My response to Singel: Thank you for correcting your Wired post and attributing me as the original source. You did the best job of trying to make Sean and I look bad, but you just came off as bitchy and hysterical. You mostly went after Sean, but it’s a man’s world, I understand that. I’m actually glad you disagree with me, and I know Sean is fearless about open debate. But the way you signed off your email to me was one of the most condescending things I’d received in a long time. You wrote me, “I’ve been guilty of the jumping too hard too fast, something that’s easy to do when there’s no editor between you and your readers. That lack of editorial control is a great gift to have but sometimes it’s better to slow down and contact people before assuming the worst. Anyhow, I gots to get to some other work, but thought a back channel might be a better way to communicate some of this.”

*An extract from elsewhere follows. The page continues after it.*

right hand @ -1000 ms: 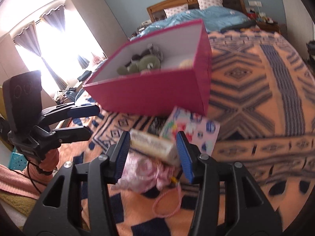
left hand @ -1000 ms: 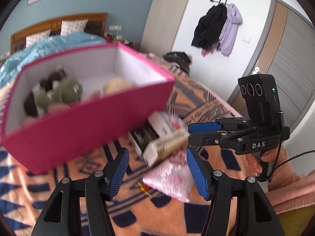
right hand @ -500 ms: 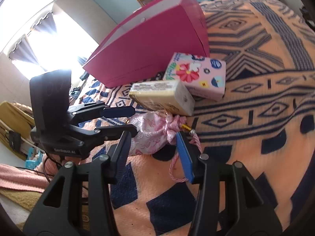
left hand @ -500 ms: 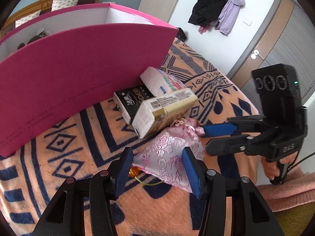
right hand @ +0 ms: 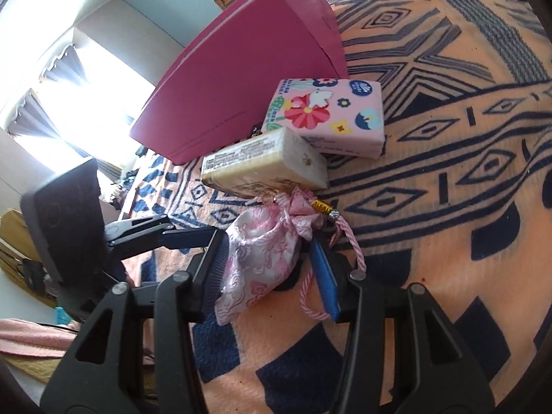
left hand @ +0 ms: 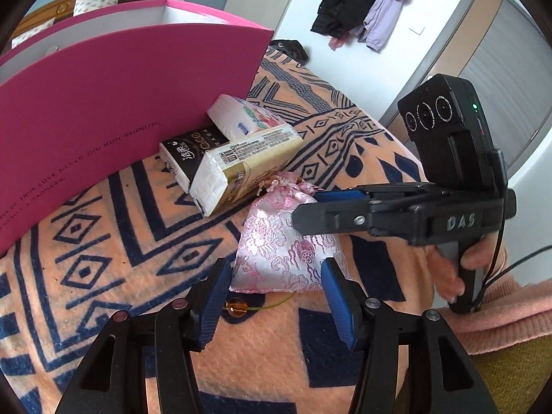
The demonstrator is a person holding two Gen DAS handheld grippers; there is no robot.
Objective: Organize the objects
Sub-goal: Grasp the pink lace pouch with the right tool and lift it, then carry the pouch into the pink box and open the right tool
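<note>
We see the pink pouch [left hand: 284, 245] lying on the bed's patterned blanket [left hand: 103, 262], at 5 o'clock from the pink box [left hand: 114, 103]. Both the left gripper [left hand: 274, 298] and the right gripper [right hand: 269, 269] straddle it, jaws apart. Three tissue packs [left hand: 241, 165] sit just beyond.

1. The box [left hand: 103, 79] in the upper left of the left wrist view is hot pink outside and white inside.
2. The pouch [left hand: 286, 245] at centre is pale pink brocade with darker pink flowers.
3. The blanket [right hand: 448, 179] is peach with navy diamonds and stripes.
4. One tissue pack [right hand: 327, 114] is pink with a red flower; another [left hand: 241, 169] is gold and white; a third [left hand: 186, 151] is black.
5. The gripper pads [left hand: 215, 296] are blue.
</note>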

You basically tell me to get an editor and to think before I blog. Which is funny coming from someone who is writing to apologize for jumping to conclusions with attribution throughout an entire post. Also, it assumes that I just plucked this post out of the sky and did it all by my little blogger self. I didn’t. I communicated back and forth with plenty of people on this — other writers, your peers — and have been having ongoing discussions with people that would surprise you throughout *all of this*. It’s a myth that us bloggers operate as lone gunmen posters without feedback from our communities. I stuck my own neck out with this topic on my blog for sure, and have made some enemies on the way, but that’s because I’m not afraid of anyone — not because I was the only one upset about it, *and* the constant problem of MSM Old Media Dirty Media snagging our stories without credit as they attempt to get into blogging. I mean, remember when MSM was just getting their shit into HTML and you’d read a story about something online and they didn’t link to websites and you’d have to search for what they were talking about because they *just didn’t get it*?

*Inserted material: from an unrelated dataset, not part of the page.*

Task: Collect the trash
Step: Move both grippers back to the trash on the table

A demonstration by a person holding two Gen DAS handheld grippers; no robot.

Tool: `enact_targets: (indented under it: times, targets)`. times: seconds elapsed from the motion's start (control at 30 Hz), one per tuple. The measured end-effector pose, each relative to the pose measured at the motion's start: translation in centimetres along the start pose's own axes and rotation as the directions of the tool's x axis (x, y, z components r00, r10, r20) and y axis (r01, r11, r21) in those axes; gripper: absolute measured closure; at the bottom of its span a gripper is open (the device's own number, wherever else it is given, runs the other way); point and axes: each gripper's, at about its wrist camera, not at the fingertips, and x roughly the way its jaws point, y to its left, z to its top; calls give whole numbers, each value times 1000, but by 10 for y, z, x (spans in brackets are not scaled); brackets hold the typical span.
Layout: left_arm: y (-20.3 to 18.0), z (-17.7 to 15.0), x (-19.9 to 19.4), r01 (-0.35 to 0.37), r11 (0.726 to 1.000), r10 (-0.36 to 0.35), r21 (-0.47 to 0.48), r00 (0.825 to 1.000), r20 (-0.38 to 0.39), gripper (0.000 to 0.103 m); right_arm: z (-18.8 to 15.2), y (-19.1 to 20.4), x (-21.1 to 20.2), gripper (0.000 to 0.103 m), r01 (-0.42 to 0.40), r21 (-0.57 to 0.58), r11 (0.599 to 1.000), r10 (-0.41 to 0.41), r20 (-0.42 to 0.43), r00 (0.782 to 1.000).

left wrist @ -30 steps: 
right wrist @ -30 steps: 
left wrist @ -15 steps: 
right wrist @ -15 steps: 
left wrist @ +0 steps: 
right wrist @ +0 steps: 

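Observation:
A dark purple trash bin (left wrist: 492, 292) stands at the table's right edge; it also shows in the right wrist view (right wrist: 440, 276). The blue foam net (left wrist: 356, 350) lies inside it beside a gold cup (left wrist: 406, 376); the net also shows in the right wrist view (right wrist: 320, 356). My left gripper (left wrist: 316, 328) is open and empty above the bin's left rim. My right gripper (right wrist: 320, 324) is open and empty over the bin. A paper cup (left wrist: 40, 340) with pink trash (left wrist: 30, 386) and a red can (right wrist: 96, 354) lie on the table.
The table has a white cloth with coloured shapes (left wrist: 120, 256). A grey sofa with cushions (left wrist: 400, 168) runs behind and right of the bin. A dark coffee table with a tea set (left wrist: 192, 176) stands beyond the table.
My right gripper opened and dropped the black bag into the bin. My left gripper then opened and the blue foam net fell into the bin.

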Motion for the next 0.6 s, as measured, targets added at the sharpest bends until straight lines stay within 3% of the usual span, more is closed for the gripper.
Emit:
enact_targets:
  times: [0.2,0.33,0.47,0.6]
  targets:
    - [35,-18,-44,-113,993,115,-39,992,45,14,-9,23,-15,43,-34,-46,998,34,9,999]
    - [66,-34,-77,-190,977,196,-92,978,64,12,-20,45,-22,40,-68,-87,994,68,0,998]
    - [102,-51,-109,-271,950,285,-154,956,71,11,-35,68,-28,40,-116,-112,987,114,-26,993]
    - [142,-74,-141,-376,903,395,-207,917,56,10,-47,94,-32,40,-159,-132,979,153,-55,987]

Here is the fucking point, and take notes, because from now on there will be tests. Sean Bonner put it perfectly in a late-night email exchange last night, saying,

“For the record, I think the MSM on one hand belittling the legitimacy
of anything that comes from blogs, and with the other repurposing and
trying to take the credit for things coming from blogs is nothing
less than plagiaristic, and because it’s the kyptonite of words for
reporters it needs to get used a lot more often in these situations.
Why is ok to steal an idea wholesale so long as you paraphrase?

Let’s not forget or overlook that this whole thing took place because
of something on the Washington Post’s Blog, a section they were
forced to set up to compete with what was happening on real blogs,
and that wouldn’t exist if what we were doing didn’t hold value.
Value they want to take from us.”

*** I’m getting that tattooed on my ass.